* _PROBLEM DESCRIPTION_:
Search the data for the word "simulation" and copy every line where it occurs.
___ SUPPLIED DATA ___
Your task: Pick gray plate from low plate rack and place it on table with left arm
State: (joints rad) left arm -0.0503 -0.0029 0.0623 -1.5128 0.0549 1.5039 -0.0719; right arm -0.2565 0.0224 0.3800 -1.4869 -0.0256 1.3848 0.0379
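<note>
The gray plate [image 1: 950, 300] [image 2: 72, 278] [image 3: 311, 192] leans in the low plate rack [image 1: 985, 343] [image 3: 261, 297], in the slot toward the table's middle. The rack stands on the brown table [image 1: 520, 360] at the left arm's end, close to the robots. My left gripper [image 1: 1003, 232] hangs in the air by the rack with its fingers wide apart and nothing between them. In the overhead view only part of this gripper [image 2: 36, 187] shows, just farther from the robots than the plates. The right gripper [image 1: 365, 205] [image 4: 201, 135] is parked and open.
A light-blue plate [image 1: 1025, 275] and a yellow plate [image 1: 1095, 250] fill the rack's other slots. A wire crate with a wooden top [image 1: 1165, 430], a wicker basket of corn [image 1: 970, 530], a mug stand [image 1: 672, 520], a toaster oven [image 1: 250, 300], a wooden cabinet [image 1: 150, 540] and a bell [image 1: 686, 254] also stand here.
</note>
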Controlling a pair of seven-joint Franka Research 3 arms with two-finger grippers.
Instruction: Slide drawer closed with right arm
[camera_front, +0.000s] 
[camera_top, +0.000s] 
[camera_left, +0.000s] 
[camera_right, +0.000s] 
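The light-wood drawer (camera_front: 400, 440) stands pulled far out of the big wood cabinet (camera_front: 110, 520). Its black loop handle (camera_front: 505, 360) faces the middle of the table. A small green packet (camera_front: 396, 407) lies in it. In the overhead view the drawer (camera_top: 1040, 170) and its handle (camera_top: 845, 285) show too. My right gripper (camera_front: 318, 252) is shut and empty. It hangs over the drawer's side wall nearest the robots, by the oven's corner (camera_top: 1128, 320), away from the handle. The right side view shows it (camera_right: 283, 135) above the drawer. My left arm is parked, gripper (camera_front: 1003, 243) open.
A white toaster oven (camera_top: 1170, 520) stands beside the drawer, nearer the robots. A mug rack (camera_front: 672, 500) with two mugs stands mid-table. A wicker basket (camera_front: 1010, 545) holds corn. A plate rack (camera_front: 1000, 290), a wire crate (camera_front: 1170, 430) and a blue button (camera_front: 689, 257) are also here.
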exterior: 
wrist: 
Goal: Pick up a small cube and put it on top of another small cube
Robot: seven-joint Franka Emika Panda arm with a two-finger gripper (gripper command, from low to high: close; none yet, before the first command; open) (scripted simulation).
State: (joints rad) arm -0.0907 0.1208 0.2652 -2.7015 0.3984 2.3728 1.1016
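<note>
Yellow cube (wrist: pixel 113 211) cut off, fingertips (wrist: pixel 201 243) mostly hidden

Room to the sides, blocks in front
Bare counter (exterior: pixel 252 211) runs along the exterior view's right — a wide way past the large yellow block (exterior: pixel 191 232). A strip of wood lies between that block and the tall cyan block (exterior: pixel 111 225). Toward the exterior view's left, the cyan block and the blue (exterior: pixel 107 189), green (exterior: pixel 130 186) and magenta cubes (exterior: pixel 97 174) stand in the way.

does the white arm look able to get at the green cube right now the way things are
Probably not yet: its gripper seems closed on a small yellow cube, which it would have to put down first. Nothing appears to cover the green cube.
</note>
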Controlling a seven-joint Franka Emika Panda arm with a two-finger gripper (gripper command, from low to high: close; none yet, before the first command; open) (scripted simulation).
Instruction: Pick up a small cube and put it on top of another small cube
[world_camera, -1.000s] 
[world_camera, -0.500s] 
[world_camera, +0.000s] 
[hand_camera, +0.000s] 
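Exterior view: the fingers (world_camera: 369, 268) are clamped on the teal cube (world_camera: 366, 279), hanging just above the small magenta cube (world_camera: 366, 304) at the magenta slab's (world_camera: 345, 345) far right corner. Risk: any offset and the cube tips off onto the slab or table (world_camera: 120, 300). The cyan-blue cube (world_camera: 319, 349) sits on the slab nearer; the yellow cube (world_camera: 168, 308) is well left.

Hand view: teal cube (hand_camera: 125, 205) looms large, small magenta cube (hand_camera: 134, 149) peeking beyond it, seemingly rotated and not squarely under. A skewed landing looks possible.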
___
* _SOLVED PROBLEM_:
Robot: seven-joint Franka Emika Panda arm with a two-finger gripper (gripper command, from low to high: close; none yet, before the first command; open) (scripted simulation).
Controlling a seven-joint Franka Emika Panda arm with a two-finger gripper (gripper command, from low to high: close; none yet, before the first command; open) (scripted simulation).

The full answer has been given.